En nuestro sistema político el reparto del poder parece estar perfectamente controlado, como pareciera suceder en un tablero de ajedrez; las fichas no se mueven solas, siempre hay alguien que lo hace y aunque quien lo ejecuta pudiera ser sólo un enviado de quien lo decide.

Así sucedió en nuestro país por décadas; un inmenso tablero en el que todos perfectamente alineados se mantenían quietos y esperando línea; en silencio se especulaba y se movían los supuestos respecto a la “jugada” que estaba por realizarse. Uno sólo pensaba, los demás obedecían. El “tapado” aguardaba el tiempo y no se movía sino hasta que salía en la foto.

Eso permitió a un solo partido político mantener el control absoluto en absoluta paz. Pocas cosas cambiaban y se cuidaban esas formas no escritas para mantener la disciplina institucional, en la que todos esperaban su “turno”, aunque éste se tardara o nunca llegara.

Con fallas y grandes desaciertos, el gobernante en turno ejercía el poder sin que hubiera quien le dijera sus errores; con un equipo de buenos colaboradores que a todo estaban de acuerdo y todo celebraban con grandes elogios, el titular del ejecutivo fácilmente se extraviaba; los aplausos permanentes hacían difícil o imposible distinguir entre lo falso y lo auténtico.

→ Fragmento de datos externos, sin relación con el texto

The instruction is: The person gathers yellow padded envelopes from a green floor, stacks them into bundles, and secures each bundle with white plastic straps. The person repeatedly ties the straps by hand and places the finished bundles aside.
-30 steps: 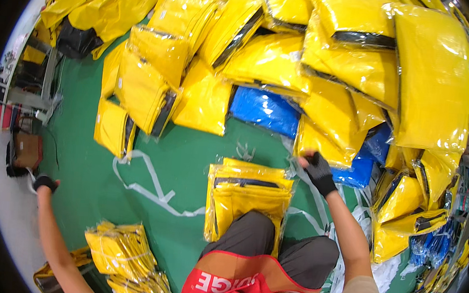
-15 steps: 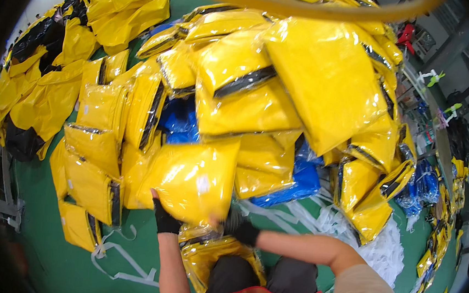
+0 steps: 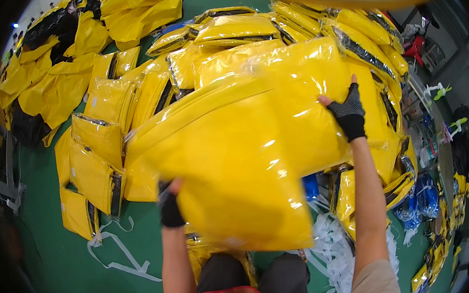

Pero había un orden en todo ese desorden. El que estaba al frente era el jefe y se le respetaba.

Vinieron nuevos tiempos en la política nacional y por primera vez vimos un color distinto en la silla presidencial; vinieron muchos cambios inesperados ante la desaparición del “jefe supremo”, lo que motivó que muchos gobernadores se proclamaran herederos de esa parte del poder que no habían tenido y rápidamente comenzaran a ejercerlo. Vinieron excesos, grandes excesos que trastocaron la frágil estabilidad social, política y económica de un país que en el interior todavía usa pañales y que externamente se disfraza de demócrata.

Pronto se notó el cambio en la presidencia de la república, con un simpático grandulón manipulado al caprichoso antojo de su pareja y posteriormente esposa, quien se convirtió en el verdadero poder tras el poder y finalmente con total descaro frente al poder; eso se manifestó en una clara tendencia de sucesión para el siguiente sexenio. Y por poco nos la pega.

El mal ejemplo es contagioso y la pérdida del viejo control también derivó en la tentación de muchos cercanos al poder, a acariciar la idea de acceder a la titularidad del poder y probar así lo absoluto del poder.

Dicen que un poco de poder corrompe un poco, pero el poder absoluto, corrompe absolutamente y eso sucedió con muchos actores que llegaron al poder sin estar preparados para ejercerlo.

La reciente tragedia de los 43 estudiantes de la Normal Rural de Ayotzinapa, Gro., que fueron desaparecidos por la policía de Iguala y presuntamente asesinados, entre tantas cosas, se dice que la instrucción provino de la esposa del presidente municipal de Iguala, María de los Angeles Pineda, presidenta del DIF municipal, que presentaba su informe de labores y temía que su fiesta fuera empañada por algún tipo de reclamo a través de una manifestación. Sus abiertas aspiraciones a ser la candidata a la presidencia para el siguiente proceso le hicieron cometer un abuso de poder al ordenar que los detuvieran a como diera lugar.

La historia ha marcado a nuestra sociedad como víctima de la barbarie gubernamental, encerrando a la gente en la total ausencia de ley, de respeto a los derechos humanos y de toda ética moral o espiritual, por la carencia del mínimo respeto a la vida. Balas oficiales atravesaron el corazón de inocentes; balas de ambición de poder mancharon de sangre inocente el suelo patrio.

Siempre supe que “masiosare” era un extraño enemigo de México; ahora lo veo más peligroso que el ébola y la influenza AH1N1 juntas; porque el “masiosare” lo tienen muy cerca algunos que ejercen alguna forma de poder y las ambiciones de sus cercanos pudieran llevarlos a buscar el poder a costa de lo que sea. La sola idea es ya criminal. Porka miseria.